Re: HDFS read/write speeds, and read optimization

Posted by Andreas Kostyrka <an...@kostyrka.org>.

Well, that all depends on many details, but:

-) are you really using 4 discs (configured correctly as data
directories?)

-) What hdd/connection technology?

-) And 77MB/s would match up curiously well with 1Gbit networking cards?
So you sure that you are testing a completely local setup? Where's your
name node running then?

Andreas 


Am Sonntag, den 03.01.2010, 00:54 +0200 schrieb Stas Oskin:
> Hi.
> 
> Can anyone advice on the subject below?
> 
> Thanks!
> 
> On Mon, Dec 28, 2009 at 9:01 PM, Stas Oskin <st...@gmail.com> wrote:
> 
> > Hi.
> >
> > Going back to the subject, has anyone ever bench-marked small (10 - 20
> > node) HDFS clusters?
> >
> > I did my own speed checks, and it seems I can reach ~77Mbps, on a quad-disk
> > node. This comes to ~19Mbps per disk, which seems quite low in my opinion.
> >
> > Can anyone advice about this?
> >
> > Thanks.
> >

Re: HDFS read/write speeds, and read optimization

Posted by Stas Oskin <st...@gmail.com>.

Hi.

Can anyone advice on the subject below?

Thanks!

On Mon, Dec 28, 2009 at 9:01 PM, Stas Oskin <st...@gmail.com> wrote:

> Hi.
>
> Going back to the subject, has anyone ever bench-marked small (10 - 20
> node) HDFS clusters?
>
> I did my own speed checks, and it seems I can reach ~77Mbps, on a quad-disk
> node. This comes to ~19Mbps per disk, which seems quite low in my opinion.
>
> Can anyone advice about this?
>
> Thanks.
>

Re: HDFS read/write speeds, and read optimization

Posted by Stas Oskin <st...@gmail.com>.

Hi.

Going back to the subject, has anyone ever bench-marked small (10 - 20 node)
HDFS clusters?

I did my own speed checks, and it seems I can reach ~77Mbps, on a quad-disk
node. This comes to ~19Mbps per disk, which seems quite low in my opinion.

Can anyone advice about this?

Thanks.

Re: HDFS read/write speeds, and read optimization

Posted by Konstantin Shvachko <sh...@yahoo-inc.com>.

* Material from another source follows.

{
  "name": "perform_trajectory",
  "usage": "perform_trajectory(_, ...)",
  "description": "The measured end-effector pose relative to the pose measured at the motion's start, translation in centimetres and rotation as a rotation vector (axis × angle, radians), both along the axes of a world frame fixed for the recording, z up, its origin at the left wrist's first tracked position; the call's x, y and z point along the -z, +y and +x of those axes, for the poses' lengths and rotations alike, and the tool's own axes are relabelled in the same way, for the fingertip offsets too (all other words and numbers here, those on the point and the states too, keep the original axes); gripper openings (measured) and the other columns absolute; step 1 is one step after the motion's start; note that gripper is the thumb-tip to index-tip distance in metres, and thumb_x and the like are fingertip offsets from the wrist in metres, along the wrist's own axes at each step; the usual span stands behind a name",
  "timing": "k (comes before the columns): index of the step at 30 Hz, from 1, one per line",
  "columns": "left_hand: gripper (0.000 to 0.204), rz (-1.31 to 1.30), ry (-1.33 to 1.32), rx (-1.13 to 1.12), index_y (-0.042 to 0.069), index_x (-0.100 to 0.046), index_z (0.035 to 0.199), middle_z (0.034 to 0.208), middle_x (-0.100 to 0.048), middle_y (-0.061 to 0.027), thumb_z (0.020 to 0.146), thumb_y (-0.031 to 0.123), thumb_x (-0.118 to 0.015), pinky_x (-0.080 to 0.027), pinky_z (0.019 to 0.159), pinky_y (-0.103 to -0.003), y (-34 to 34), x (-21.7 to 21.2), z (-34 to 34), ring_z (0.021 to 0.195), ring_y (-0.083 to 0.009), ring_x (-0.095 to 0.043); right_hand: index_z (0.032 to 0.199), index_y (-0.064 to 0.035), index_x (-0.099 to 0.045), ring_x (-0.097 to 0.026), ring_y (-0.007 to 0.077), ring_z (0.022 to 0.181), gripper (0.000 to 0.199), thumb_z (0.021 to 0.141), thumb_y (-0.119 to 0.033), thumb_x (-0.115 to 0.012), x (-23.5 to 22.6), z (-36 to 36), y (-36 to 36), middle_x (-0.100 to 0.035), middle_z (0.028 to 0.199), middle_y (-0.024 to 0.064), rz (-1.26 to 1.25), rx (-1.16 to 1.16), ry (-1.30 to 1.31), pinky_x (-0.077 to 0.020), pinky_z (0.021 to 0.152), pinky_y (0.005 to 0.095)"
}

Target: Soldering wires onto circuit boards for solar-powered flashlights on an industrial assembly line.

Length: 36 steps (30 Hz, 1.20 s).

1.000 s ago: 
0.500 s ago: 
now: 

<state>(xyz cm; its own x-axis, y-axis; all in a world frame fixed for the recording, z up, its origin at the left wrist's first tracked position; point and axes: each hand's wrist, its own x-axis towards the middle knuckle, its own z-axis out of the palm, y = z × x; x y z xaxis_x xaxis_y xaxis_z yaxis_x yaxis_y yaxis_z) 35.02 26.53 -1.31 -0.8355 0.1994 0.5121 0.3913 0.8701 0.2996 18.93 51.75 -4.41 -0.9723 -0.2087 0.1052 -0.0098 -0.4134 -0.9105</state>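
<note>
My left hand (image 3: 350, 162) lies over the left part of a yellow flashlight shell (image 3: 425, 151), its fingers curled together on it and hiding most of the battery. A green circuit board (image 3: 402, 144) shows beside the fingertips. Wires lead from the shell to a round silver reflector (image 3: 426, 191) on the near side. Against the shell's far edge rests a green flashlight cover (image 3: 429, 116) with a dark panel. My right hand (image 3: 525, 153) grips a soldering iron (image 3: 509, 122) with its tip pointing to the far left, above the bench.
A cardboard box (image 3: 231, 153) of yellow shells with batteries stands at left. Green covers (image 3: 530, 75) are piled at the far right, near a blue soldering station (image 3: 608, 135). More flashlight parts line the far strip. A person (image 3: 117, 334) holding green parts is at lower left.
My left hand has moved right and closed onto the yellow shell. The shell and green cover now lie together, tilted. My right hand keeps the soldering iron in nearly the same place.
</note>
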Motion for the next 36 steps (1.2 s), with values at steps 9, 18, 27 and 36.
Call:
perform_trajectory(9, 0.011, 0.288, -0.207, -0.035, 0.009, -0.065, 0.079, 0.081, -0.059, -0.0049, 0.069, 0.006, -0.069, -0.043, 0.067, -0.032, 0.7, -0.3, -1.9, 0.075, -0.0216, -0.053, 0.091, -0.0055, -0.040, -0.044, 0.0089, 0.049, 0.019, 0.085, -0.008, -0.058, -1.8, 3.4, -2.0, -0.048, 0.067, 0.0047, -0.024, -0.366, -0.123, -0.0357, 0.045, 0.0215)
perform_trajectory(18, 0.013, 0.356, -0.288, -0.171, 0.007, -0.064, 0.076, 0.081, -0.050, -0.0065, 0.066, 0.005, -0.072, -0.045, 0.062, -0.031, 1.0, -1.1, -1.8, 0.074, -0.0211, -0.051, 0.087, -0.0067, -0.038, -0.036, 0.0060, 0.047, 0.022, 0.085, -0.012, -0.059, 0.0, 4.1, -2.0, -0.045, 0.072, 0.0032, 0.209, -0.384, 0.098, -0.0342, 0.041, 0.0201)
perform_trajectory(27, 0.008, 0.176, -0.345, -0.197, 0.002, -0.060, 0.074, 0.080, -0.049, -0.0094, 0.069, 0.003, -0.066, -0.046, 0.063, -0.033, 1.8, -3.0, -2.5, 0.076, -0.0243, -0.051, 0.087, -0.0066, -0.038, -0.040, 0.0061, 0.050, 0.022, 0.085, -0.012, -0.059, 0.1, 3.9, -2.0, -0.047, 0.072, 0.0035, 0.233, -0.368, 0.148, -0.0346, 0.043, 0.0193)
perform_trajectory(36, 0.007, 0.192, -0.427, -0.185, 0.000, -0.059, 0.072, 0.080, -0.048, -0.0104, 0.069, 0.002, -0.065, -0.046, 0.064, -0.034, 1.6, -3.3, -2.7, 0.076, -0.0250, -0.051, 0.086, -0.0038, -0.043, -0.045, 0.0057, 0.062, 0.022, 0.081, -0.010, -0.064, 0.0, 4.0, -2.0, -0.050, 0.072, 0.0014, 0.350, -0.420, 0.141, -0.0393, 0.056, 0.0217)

I just wanted to add to this one other published benchmark
http://developer.yahoo.net/blogs/hadoop/2008/09/scaling_hadoop_to_4000_nodes_a.html
In this example on a very busy cluster of 4000 nodes both read and write throughputs
were close to the local disk bandwidth.
This benchmark (called TestDFSIO) uses large consequent write and reads.
You can run it yourself on your hardware to compare.

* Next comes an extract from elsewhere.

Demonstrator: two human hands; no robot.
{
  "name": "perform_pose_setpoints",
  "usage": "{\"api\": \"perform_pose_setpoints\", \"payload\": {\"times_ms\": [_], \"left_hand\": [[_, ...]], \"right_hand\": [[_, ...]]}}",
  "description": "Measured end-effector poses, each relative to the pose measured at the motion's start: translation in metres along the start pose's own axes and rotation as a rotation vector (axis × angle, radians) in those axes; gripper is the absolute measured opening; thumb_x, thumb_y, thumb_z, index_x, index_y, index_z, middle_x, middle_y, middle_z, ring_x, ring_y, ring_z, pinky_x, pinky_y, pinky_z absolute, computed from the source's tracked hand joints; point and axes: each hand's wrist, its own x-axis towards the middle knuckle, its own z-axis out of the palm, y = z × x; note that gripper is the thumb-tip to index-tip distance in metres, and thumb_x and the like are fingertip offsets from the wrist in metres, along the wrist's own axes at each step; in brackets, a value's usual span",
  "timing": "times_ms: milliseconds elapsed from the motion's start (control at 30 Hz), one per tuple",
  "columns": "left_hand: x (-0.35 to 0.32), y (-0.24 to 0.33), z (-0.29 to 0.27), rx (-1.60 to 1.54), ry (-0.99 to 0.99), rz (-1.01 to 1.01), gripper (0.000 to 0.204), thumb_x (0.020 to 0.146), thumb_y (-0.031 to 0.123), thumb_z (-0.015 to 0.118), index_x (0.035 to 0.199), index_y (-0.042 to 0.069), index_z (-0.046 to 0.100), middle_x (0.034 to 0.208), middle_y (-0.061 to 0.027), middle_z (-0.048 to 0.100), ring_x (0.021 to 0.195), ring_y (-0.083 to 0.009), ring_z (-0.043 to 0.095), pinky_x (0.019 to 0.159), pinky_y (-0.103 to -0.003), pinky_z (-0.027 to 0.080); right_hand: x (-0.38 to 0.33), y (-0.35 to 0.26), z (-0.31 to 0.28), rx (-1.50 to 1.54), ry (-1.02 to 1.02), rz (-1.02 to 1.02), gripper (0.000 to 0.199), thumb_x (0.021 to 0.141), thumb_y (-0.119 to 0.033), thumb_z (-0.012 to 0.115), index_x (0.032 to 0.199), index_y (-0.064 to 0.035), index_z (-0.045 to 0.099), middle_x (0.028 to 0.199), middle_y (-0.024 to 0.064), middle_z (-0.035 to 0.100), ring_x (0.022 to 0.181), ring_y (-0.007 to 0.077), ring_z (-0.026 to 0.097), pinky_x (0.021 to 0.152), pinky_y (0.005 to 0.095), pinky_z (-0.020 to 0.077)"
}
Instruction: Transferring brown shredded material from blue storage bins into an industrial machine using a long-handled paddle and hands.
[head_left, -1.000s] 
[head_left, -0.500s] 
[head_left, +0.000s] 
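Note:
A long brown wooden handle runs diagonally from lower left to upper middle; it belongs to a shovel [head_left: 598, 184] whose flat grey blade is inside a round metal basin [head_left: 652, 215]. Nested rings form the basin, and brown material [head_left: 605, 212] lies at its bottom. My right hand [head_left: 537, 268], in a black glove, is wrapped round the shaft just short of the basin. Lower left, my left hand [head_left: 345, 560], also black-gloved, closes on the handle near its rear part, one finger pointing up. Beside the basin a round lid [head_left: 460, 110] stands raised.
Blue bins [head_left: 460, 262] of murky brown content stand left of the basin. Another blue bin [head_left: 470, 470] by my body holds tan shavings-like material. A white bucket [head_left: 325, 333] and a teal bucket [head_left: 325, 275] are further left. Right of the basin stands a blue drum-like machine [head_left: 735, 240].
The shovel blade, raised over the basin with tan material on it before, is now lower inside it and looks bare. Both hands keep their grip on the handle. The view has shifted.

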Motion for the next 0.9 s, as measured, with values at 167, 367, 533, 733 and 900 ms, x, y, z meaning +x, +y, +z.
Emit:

> Is it more efficient to unify the disks into one volume (RAID or LVM), and
> then present them as a single space? Or it's better to specify each disk
> separately?

There was a discussion recently on this list about RAID0 vs separate disks.
Please search the archives. Separate disks turn out to perform better.

> Reliability-wise, the latter sounds more correct, as a single/several (up to
> 3) disks going down won't take the whole node with them. But perhaps there
> is a performance penalty?

You always have block replicas on other nodes, so one node going down should not be a problem.

Thanks,
--Konstantin

Re: HDFS read/write speeds, and read optimization

Posted by Stas Oskin <st...@gmail.com>.

Hi.

>
> Depends on what kind of I/O you do - are you going to be using MapReduce
> and co-locating jobs and data?  If so, it's possible to get close to those
> speeds if you are I/O bound in your job and read right through each chunk.
>  If you have multiple disks mounted individually, you'll need the number of
> streams equal to the number of disks.  If you're going to do I/O that's not
> through MapReduce, you'll probably be bound by the network interface.
>

Btw, this what I wanted to ask as well:

Is it more efficient to unify the disks into one volume (RAID or LVM), and
then present them as a single space? Or it's better to specify each disk
separately?

Reliability-wise, the latter sounds more correct, as a single/several (up to
3) disks going down won't take the whole node with them. But perhaps there
is a performance penalty?

Re: HDFS read/write speeds, and read optimization

Posted by Brian Bockelman <bb...@cse.unl.edu>.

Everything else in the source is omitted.